Your instructions - An identical copy of the data below is needed.

Data segment -

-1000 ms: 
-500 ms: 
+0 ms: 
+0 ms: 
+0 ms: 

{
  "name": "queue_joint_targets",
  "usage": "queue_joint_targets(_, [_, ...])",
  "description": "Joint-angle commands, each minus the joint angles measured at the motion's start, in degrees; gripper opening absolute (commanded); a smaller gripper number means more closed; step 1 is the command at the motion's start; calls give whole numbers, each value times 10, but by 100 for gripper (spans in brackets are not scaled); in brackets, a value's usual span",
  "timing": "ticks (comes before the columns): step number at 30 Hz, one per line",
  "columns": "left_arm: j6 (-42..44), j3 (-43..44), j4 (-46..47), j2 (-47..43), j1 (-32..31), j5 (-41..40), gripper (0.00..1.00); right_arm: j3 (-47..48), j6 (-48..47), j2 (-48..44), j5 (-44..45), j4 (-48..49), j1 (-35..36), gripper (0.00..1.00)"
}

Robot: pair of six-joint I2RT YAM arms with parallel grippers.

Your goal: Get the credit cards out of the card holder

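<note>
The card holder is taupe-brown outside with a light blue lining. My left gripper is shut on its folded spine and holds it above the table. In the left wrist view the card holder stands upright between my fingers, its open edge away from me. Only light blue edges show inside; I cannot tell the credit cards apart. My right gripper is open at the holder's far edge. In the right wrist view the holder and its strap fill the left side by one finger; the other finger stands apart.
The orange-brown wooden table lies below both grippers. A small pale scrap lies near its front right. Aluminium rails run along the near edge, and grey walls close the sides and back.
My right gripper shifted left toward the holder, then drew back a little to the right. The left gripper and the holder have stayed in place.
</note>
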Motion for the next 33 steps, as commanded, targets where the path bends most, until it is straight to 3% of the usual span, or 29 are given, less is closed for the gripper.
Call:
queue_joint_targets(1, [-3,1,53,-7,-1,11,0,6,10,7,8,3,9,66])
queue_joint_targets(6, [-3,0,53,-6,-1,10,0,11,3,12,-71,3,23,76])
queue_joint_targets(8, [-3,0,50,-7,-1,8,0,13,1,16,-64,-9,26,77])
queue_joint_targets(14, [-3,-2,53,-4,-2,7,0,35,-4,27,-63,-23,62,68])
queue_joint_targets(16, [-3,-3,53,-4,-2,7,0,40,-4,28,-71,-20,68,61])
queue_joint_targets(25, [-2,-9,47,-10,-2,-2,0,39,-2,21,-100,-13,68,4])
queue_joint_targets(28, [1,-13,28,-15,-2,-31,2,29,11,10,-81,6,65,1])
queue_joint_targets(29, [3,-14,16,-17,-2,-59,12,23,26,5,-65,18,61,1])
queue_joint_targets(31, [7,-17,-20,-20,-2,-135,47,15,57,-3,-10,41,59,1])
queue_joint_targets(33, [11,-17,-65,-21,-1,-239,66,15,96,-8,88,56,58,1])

Result for this task -
-1000 ms: 
-500 ms: 
+0 ms: 
+0 ms: 
+0 ms: 

{
  "name": "queue_joint_targets",
  "usage": "queue_joint_targets(_, [_, ...])",
  "description": "Joint-angle commands, each minus the joint angles measured at the motion's start, in degrees; gripper opening absolute (commanded); a smaller gripper number means more closed; step 1 is the command at the motion's start; calls give whole numbers, each value times 10, but by 100 for gripper (spans in brackets are not scaled); in brackets, a value's usual span",
  "timing": "ticks (comes before the columns): step number at 30 Hz, one per line",
  "columns": "left_arm: j6 (-42..44), j3 (-43..44), j4 (-46..47), j2 (-47..43), j1 (-32..31), j5 (-41..40), gripper (0.00..1.00); right_arm: j3 (-47..48), j6 (-48..47), j2 (-48..44), j5 (-44..45), j4 (-48..49), j1 (-35..36), gripper (0.00..1.00)"
}

Robot: pair of six-joint I2RT YAM arms with parallel grippers.

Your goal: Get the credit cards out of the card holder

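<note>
The card holder is taupe-brown outside with a light blue lining. My left gripper is shut on its folded spine and holds it above the table. In the left wrist view the card holder stands upright between my fingers, its open edge away from me. Only light blue edges show inside; I cannot tell the credit cards apart. My right gripper is open at the holder's far edge. In the right wrist view the holder and its strap fill the left side by one finger; the other finger stands apart.
The orange-brown wooden table lies below both grippers. A small pale scrap lies near its front right. Aluminium rails run along the near edge, and grey walls close the sides and back.
My right gripper shifted left toward the holder, then drew back a little to the right. The left gripper and the holder have stayed in place.
</note>
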Motion for the next 33 steps, as commanded, targets where the path bends most, until it is straight to 3% of the usual span, or 29 are given, less is closed for the gripper.
Call:
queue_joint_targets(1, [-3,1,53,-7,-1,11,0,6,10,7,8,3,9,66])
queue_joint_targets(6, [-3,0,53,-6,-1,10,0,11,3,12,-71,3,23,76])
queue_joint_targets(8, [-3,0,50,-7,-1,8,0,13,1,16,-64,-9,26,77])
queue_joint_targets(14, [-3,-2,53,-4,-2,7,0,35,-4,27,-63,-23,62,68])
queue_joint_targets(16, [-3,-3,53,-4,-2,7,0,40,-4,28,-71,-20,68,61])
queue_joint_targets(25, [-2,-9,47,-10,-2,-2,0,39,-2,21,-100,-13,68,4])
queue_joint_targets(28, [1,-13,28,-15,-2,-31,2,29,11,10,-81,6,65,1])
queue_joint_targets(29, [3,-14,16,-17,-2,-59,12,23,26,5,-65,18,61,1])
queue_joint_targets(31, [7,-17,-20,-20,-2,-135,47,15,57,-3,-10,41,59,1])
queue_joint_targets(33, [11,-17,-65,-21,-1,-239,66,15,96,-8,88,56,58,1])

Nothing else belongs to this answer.